First published August 10 2009, TWiR on Ravelry.com.
It’s been a whirlwind of nuttiness at Casa De Pants! We found a house we loved! Happy! Put in a bid and got outbid. Sad! But then that sale fell through so we resubmitted our bid and they accepted! Happy! But we have to wait for the inspection to be complete before we move forward! Neutral!
And we leave Sunday for a week at Madeline Island, WI. A beautiful week of outdoorsy activities with David’s family culminating in David’s sister’s wedding ceremony. It will be a great time I just wish everything wasn’t happening right this moment!
I am sitting on the bed writing this, Maddie is sitting behind me looking out the window at world and leaning against me. Every once in a while she turns her head and puts her giant hippo muzzle on my shoulder and sighs. Chester is the more outgoing of the two dogs so you guys don’t hear too much about Maddie. She is my very awesome sweet hippohead.

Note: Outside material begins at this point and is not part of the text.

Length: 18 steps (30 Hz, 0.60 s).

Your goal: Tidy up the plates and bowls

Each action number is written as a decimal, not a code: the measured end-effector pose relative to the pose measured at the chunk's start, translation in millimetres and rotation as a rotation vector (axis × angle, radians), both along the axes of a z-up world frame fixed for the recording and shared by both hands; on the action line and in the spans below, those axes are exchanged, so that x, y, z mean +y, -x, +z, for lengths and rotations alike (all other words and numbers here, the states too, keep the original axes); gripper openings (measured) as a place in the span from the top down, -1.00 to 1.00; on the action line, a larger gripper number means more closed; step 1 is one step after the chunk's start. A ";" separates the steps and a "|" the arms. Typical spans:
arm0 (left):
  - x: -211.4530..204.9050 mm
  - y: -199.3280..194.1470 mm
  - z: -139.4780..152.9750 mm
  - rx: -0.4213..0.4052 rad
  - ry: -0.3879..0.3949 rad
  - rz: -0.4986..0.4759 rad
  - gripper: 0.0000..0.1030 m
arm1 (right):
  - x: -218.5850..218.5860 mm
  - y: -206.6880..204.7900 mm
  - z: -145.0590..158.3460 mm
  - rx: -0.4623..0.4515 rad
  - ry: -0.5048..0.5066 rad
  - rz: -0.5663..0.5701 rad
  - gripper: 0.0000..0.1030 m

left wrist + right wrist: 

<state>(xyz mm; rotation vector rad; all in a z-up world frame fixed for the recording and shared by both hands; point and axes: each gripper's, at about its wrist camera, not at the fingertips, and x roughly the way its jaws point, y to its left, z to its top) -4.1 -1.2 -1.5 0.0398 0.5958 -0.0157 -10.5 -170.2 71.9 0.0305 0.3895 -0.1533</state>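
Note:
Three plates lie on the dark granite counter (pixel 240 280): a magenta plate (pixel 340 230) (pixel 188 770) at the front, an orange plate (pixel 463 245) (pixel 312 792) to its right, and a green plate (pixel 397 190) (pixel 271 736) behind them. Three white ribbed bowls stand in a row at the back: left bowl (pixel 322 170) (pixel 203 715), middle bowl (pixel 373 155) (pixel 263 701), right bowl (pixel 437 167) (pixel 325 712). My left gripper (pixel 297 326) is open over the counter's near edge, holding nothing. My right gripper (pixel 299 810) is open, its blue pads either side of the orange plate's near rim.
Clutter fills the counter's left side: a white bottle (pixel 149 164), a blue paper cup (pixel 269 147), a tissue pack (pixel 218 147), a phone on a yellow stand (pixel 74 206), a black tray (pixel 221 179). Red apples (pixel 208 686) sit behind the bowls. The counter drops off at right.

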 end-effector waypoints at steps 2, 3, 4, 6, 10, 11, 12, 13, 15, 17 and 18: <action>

One more thing before we get started with this week’s column. I’d like to add a couple thoughts about the last column, something I missed the first time around when I was re-ordering the outline before I wrote it out (see! It’s not as slap-dash as you might think! I actually put a little effort into it and scribble out outlines and things!)
On the subject of depression and the reasons one might or might not have for experiencing it:
As a society we often mistake the emotion ‘sadness’ with the mental state ‘depressed’, we even use them interchangeably. Sadness is an emotion, it is a reaction to stimulus. Sadness can be a symptom of depression, but it does not have to be. Depression is a state of mental being, it is more physical than emotional but it often expresses itself emotionally. To be more precise, the outward expressions of depression tend to be more emotional than physical. This makes it far too easy to equate depression with emotions and forget the very real physical changes that lie behind the situation.

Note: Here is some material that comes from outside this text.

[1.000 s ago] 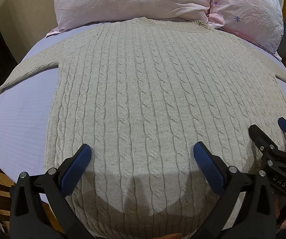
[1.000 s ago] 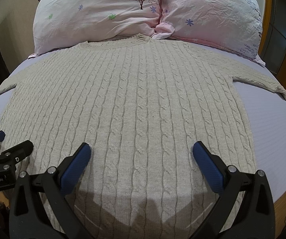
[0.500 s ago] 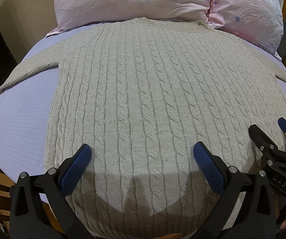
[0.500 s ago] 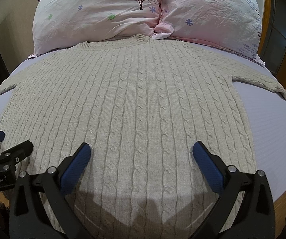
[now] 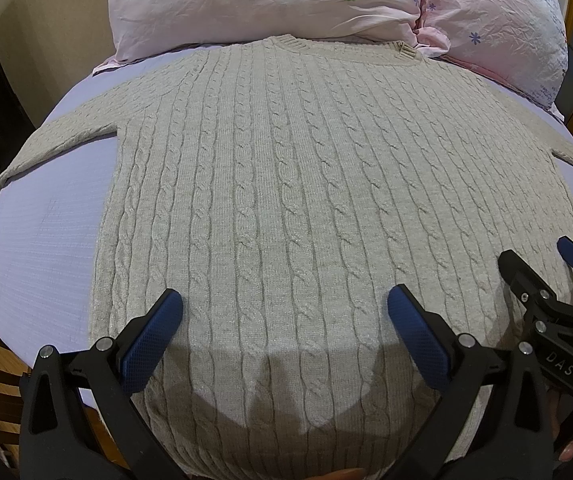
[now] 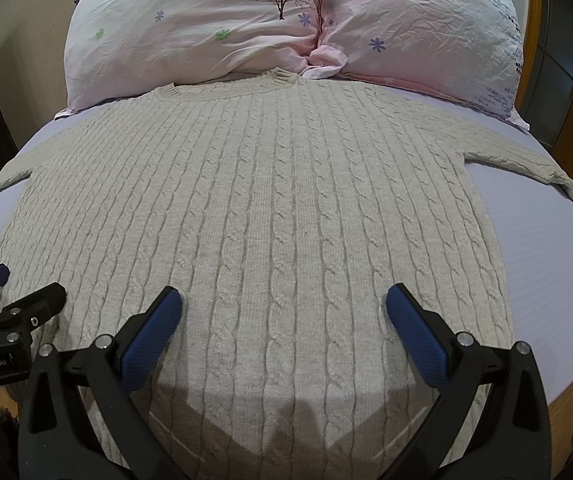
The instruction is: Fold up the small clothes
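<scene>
Left gripper is hovering with its jaws spread wide, blue pads facing inward and gripping nothing. Right gripper is hovering likewise, jaws wide apart, pads bare. The two grippers are sitting side by side, each one's fingertips showing at the edge of the other's view.

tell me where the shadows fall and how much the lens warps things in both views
Left wrist view: the left gripper casts a soft shadow on the sweater near the hem; the bed bulges round.
Right wrist view: the right gripper shadows the hem the same way; dark fisheye corners, all in focus.
</scene>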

It’s easy to look at a person who lost something dear to them and say “it makes sense that they are sad”. It’s much harder to look at a person, see the wild vagaries of hormonal imbalances hidden away inside and say, “it makes sense that you are depressed”. Instead we see the outward manifestation of emotions, sadness, hopelessness, anger, and we say “this makes no sense! you have no reason to be sad! or hopeless! or angry! Go put your pants on and get outside! Suck it up, chica!”

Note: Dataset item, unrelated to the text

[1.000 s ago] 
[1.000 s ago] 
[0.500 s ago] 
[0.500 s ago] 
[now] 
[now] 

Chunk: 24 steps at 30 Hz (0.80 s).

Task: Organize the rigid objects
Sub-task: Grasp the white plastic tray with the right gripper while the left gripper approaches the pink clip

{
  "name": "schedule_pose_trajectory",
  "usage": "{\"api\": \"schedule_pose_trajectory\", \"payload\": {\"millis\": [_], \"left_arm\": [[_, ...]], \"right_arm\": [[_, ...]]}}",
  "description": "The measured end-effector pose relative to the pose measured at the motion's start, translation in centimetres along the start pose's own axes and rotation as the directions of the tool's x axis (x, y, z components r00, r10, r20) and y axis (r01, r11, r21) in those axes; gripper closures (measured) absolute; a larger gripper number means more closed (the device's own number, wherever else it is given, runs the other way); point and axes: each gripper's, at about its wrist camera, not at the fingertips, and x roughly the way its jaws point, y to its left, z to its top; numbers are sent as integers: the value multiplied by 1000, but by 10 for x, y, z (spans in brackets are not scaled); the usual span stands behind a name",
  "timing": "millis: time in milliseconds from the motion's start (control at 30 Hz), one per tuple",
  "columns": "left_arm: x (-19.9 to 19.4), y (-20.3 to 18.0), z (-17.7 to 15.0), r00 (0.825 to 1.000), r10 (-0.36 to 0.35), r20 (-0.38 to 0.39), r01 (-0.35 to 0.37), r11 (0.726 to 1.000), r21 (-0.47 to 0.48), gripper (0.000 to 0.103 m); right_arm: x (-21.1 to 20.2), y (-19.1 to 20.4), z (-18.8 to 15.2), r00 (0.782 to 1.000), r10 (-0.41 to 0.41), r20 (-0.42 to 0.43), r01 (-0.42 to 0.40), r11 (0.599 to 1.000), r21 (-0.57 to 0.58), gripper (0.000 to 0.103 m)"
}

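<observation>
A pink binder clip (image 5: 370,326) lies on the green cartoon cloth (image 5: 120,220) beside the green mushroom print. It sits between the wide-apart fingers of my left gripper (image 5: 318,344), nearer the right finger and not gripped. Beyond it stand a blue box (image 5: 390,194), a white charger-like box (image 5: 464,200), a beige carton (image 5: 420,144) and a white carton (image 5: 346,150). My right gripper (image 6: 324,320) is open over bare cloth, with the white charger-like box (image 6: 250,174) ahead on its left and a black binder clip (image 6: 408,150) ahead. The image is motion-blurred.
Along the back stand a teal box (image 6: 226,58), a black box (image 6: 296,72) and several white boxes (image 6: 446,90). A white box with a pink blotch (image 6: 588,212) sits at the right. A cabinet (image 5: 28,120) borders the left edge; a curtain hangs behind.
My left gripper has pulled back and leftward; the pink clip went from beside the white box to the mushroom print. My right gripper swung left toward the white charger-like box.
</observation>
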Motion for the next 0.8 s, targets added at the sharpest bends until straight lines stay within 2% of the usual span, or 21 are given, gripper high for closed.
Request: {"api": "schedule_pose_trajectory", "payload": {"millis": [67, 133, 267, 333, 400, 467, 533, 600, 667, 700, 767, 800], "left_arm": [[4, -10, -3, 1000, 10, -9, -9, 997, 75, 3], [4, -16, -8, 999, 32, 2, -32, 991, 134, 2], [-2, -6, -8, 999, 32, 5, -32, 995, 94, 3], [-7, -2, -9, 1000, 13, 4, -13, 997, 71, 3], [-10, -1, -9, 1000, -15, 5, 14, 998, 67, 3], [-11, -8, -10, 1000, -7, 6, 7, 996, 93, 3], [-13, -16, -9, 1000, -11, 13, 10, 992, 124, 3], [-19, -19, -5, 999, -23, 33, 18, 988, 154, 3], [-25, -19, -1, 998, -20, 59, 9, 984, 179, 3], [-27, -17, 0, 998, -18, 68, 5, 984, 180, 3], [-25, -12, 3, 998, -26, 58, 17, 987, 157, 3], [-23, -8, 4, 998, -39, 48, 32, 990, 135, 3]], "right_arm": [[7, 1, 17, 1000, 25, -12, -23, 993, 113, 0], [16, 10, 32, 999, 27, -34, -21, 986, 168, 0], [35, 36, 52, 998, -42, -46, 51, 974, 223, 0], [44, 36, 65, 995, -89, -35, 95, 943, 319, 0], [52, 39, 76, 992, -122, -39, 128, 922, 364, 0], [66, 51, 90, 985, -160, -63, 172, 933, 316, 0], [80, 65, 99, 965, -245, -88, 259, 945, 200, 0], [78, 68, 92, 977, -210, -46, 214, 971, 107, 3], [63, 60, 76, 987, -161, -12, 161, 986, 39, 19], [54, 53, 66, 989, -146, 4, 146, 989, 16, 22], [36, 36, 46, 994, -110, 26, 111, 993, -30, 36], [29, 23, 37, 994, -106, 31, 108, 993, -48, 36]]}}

We are visual creatures, we need to see things in order to understand them, but more importantly, we are experiential creatures. We learn by experience and then we create rich and varied databases of information and understanding based on our experiences. We also have amazingly advanced frontal lobes on our brains that allow us to simulate situations based on input AND our experience related databases. What the hell does that mean? It means that we can look at someone who is sad and pull in all the data about their situation and then pull in data from similar experiences we have had and run simulations to better understand what’s going on.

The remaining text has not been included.